Smith College students marched through the streets of downtown Northampton backed by a chorus of honking cars as they chanted, “We don’t want a prison nation, stop mass incarceration!” on Saturday, Dec. 4.
This march was in support of a moratorium on prison and jail construction within Massachusetts that was introduced in the Massachusetts state legislature. The bill was written by Families for Justice and Healing and the National Council for Incarcerated and Formerly Incarcerated Women and Girls, who, along with Massachusetts Peace Action, sponsored the walk. Smith students and volunteers from other prison abolition organizations in the area met at the Smith Campus Center and walked through downtown Northampton to the post office and then back to the Campus Center.
The prison moratorium bill prevents the creation or expansion of prisons in Massachusetts for five years, if it is approved. This allows the government to shift funding towards community investment and find ways to prevent crime and rehabilitate criminals beyond the prison system.
“If the state got a five year moratorium,” Priya Dalal-Whelan ’25, an event organizer, said, “that would mean that we would have time to spend on building out alternatives to prison, programs that prevent people from going to prison and transformative justice alternatives to repair harm beyond punishment.”
As the students walked, they handed out flyers to passersby urging them to call the State Senate President, Karen Spika, in support of the prison moratorium bill, S.2030/H.1905.
Most of the public acted supportive of the march, with cars honking and cheering as they passed, though as the marchers gathered at the post office, one man heckled them, yelling, “I don’t need your college, shut your goddamn mouths.”

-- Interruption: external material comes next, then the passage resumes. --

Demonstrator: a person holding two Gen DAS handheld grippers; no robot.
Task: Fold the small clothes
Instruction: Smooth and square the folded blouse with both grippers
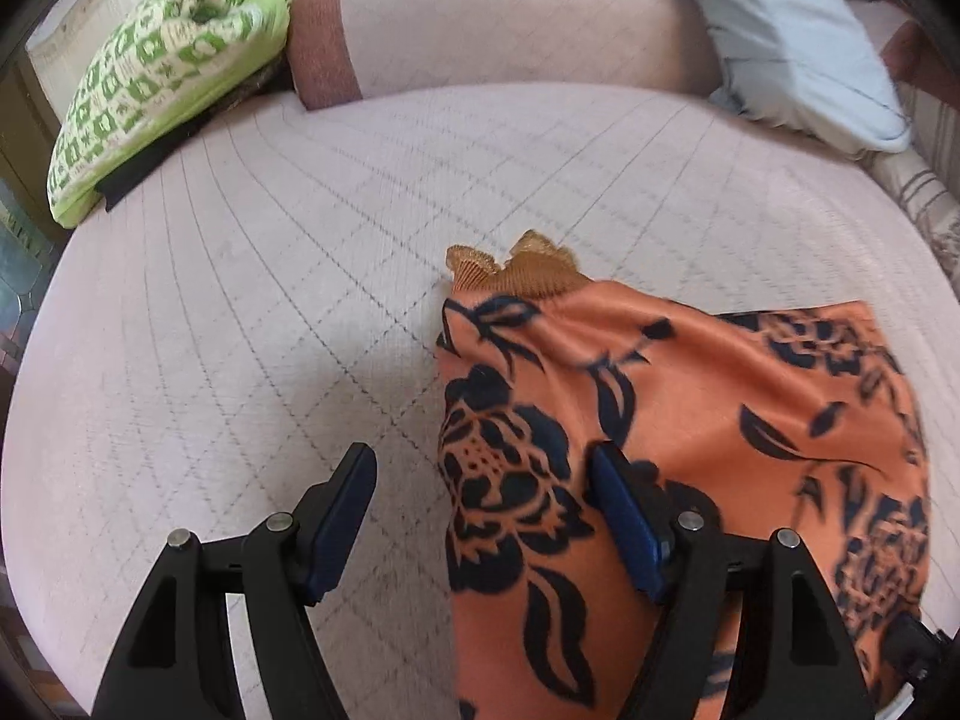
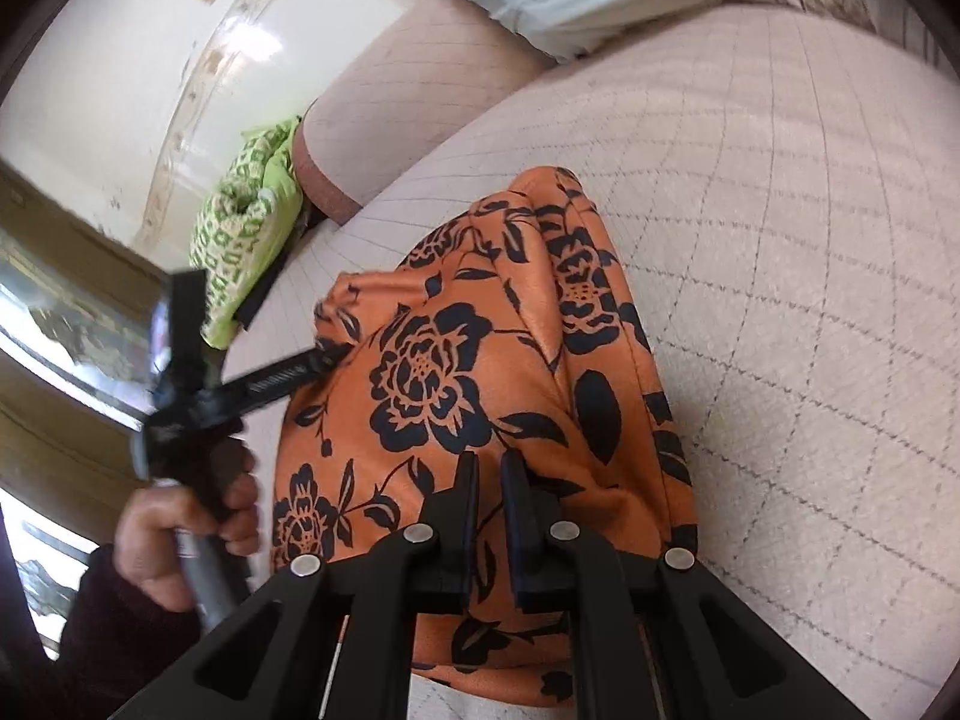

“Hopefully this will get the word out about what this bill is,” said Roz Beile ’25J. “This is getting people involved in what prison abolition really is because it’s one of those things that’s hard to imagine since we all grew up in this prison state.”
National Council organized the campaign in support of this moratorium bill, and there have been events and canvassing throughout Western Massachusetts which some Smith students, like Dalal-Whenlan and Beile, have been involved in. Dalal-Whenlan, who worked with a group called Decarcerate Western Mass during her gap year, said that the campaign was hoping to get more college students involved. This walk was part of that project. The Smith Mutual Aid Collective and other students made a poster and mobilized support for the march.
Massachusetts annually spends about $1.4 billion on operating prisons, and is currently planning to spend another $50 million on a new women’s prison. 67% of Massachusetts’ female incarcerated population have serious mental illnesses and 31% of the women released to the community were later re-incarcerated.
“I don’t think we need any new prisons,” said Anna Huber, a march attendee. “It’s like you’re investing in this idea that the community is going to be locked up and put away, causing trauma for generations and generations.”
The march instead advocated that the money should be invested back into the community for better housing, schools, treatment and healing centers. They also hope that community based sentencing, parole, medical parole and clemency could help reduce the number of incarcerated people overall.
“I’m so glad so many people came,” said Beile. “It gives me a lot of hope that there’s a big mobilizing potential at Smith College.”